Polish ambassador to Israel Marek Magierowski with Israeli President Reuven Rivlin, August 2018

An Israeli man was arrested after spitting at Poland's ambassador as the diplomat was sitting in his car in Tel Aviv, Israel Police said Wednesday.

Polish Prime Minister Mateusz Morawiecki denounced the attack on twitter: "I am very worried to hear of a racist attack ... Poland strongly condemns this xenophobic act of aggression. Violence against diplomats or any other citizens should never be tolerated."

The 65-year-old man, Arik Lederman, was placed under house arrest. "I want to apologize for my actions yesterday. My family suffered during the Holocaust in Poland and my request at the embassy was regarding property," Lederman said. "I was treated terribly there, and one of the employees called me a kike in Polish... I then left the embassy and walked towards my car in the nearby parking lot... A car came from behind me and stared honking. I reacted the way I did and I apologize for it... I didn't know it was the Polish Ambassador."

The Polish Foreign Ministry in Warsaw summoned the Israeli ambassador Anna Azari to discuss the incident. According to a statement by the ministry, Azari "deplored the incident and declared the assistance of the Israeli authorities in fully establishing its circumstances."

The statement called on the Israeli authorities to "ensure that Polish diplomats are properly and effectively protected in Israel in the similar way as is the case with Israeli diplomats in Poland."

The Israeli Foreign Minister condemned the attack, and expressed its "fullest sympathy to the ambassador and our shock at the attack."

The Israeli ambassador in Poland released a statement expressing sadness about the incident, and opposing and condemning such acts of violence.

The Polish Foreign Ministry provided Haaretz with its account of the event, saying an Israeli man asked the embassy's security guard to talk to someone at the embassy about "Polish anti-Semitism." According to the embassy, the guard requested that he wait.

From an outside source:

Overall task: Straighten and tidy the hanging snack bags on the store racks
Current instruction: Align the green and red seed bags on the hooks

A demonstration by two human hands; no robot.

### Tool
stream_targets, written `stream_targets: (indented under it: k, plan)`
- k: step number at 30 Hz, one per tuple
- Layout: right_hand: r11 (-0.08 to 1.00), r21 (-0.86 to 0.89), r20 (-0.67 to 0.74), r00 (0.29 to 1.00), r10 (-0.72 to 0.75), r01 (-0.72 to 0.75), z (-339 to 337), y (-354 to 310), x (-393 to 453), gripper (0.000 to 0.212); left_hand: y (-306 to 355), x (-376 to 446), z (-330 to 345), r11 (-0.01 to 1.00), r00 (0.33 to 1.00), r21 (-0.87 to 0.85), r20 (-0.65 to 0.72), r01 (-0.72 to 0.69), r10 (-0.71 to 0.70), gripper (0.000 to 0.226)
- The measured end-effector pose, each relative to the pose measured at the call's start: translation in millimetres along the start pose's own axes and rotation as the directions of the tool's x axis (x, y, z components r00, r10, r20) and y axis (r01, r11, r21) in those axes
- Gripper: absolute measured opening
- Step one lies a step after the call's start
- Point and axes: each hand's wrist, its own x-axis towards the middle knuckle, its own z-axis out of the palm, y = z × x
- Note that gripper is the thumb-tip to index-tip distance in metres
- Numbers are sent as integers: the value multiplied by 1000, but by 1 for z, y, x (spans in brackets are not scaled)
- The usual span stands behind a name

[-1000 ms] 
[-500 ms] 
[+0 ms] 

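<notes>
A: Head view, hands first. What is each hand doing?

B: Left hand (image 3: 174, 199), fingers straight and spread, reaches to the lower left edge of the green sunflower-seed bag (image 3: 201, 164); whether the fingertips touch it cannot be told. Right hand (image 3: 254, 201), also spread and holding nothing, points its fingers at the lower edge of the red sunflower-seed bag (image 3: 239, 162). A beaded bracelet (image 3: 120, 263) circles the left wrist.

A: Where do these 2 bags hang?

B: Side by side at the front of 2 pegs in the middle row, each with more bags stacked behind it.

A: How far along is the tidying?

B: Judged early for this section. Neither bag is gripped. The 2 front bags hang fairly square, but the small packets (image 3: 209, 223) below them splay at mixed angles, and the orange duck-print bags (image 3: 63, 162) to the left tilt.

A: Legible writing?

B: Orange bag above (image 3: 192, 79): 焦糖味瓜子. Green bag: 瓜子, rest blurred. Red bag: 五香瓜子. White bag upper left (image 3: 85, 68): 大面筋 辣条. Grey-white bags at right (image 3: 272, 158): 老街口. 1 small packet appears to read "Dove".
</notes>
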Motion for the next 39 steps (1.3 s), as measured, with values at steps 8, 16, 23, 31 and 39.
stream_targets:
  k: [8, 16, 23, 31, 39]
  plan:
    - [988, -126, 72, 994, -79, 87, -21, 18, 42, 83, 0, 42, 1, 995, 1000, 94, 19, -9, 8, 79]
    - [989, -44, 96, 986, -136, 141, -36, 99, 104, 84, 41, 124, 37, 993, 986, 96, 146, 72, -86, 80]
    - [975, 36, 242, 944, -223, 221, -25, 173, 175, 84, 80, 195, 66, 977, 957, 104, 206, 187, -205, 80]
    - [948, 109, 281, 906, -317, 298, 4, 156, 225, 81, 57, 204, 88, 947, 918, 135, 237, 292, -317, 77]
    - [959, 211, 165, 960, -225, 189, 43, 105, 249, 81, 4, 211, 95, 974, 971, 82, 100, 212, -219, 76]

About 15 minutes later, the embassy said, Ambassador Marek Magierowski got into his car, drove 100 meters and then saw the man walking slowly in the middle of the street. The man then approached the vehicle and banged the roof with his fist, the embassy reported, opened the car's door and spat on him twice.

The police investigation corroborated the Polish Foreign Ministry's account.

The suspect said he had come to the embassy for matters involving returning Jewish property in Poland. He said that he was not let in and was also greeted with an anti-Semitic slur by one of the guards.

Last February, swastikas and anti-Polish slogans were sprayed at the entrance to the Polish embassy in Tel Aviv. The graffiti was sprayed a day after Polish Prime Minister Morawiecki said that the Holocaust had Polish perpetrators, just as it had Jewish ones.

On Monday, Poland canceled the visit of an official Israeli delegation to Warsaw, which planned to discuss the restoring Jewish property stolen from Polish Jews during the Holocaust, a contentious issue between the two countries.

Relations between Israel and Poland have been on a collision course in recent years because of the controversial Polish legislation known as the “Holocaust Law,” which criminalizes anybody accusing the Polish nation of complicity in Nazi crimes. The law was passed in the Polish parliament in late 2017, but six months later Morawiecki backtracked on it and asked the parliament to reopen discussions on the law following pressure from Israel and the United States.

In its current form, the law makes it a criminal offense to accuse the Polish people or Polish state of being responsible or a partner to the Nazi crimes and outlaws the use of the term “Polish death camps” in reference to death camps that Nazi Germany established in Poland during World War II. It also makes it an offense to blatantly minimize “the responsibility of the real perpetrators of the crimes.”

The Polish parliament’s approval of the law created a crisis in Poland’s relations with Israel and the Jewish community worldwide. Opponents of the legislation, including Israel’s Yad Vashem Holocaust remembrance authority and Israeli President Reuven Rivlin, have claimed that the law promotes Holocaust denial and limits debate on the role that some Poles played in the Holocaust.